_Task objective_
Read through the lines below for the string "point" and copy each one that has it.
───── Information shown
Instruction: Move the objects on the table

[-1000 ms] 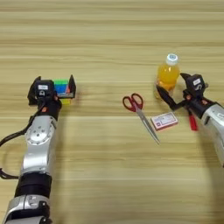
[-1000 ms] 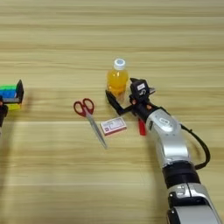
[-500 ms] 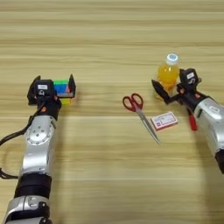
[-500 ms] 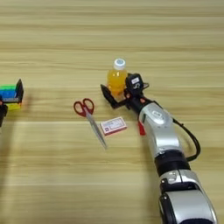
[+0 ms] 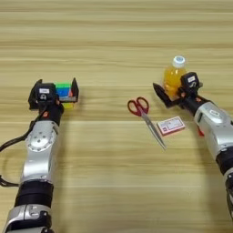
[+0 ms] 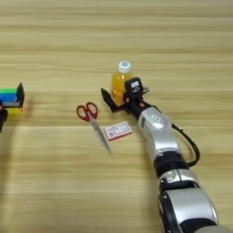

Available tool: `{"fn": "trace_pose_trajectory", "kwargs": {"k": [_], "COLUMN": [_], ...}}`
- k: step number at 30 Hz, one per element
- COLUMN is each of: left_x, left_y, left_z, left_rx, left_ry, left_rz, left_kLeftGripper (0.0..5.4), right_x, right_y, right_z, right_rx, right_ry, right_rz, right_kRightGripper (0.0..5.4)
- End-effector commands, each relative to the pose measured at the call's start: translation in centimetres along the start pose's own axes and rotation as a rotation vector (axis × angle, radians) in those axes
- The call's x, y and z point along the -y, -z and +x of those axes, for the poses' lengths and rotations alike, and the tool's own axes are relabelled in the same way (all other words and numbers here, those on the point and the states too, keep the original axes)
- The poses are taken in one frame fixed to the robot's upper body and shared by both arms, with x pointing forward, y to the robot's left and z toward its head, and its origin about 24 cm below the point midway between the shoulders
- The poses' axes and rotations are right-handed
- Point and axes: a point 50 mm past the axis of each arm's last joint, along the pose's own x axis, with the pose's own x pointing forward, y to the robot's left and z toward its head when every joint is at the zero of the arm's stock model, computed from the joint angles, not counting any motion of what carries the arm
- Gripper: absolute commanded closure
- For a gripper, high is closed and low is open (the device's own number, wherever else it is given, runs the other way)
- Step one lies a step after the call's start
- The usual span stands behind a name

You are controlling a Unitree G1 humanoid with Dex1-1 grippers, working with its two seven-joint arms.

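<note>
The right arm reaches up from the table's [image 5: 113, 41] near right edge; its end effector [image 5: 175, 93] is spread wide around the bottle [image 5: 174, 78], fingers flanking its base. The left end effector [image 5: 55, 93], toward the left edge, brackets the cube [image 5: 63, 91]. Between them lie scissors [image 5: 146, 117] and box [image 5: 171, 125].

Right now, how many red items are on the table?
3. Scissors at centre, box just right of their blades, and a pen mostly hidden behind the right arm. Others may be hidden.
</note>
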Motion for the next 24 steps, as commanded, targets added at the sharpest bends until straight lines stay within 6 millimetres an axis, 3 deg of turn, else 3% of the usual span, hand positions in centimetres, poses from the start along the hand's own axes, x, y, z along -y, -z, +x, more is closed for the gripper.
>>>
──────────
_Task solution_
- The call's x, y and z point along the -y, -z and +x of those axes, for the poses' lengths and rotations alike, and the tool's own axes are relabelled in the same way (all other words and numbers here, those on the point and the states too, keep the original axes)
- The poses are taken in one frame fixed to the robot's upper body and shared by both arms, with x pointing forward, y to the robot's left and z toward its head, and its origin about 24 cm below the point midway between the shoulders
- Point and axes: a point 50 mm past the axis of each arm's last joint, along the pose's own x axis, with the pose's own x pointing forward, y to the robot's left and z toward its head when every joint is at the zero of the arm's stock model, computed from the joint angles, not counting any motion of what carries the arm

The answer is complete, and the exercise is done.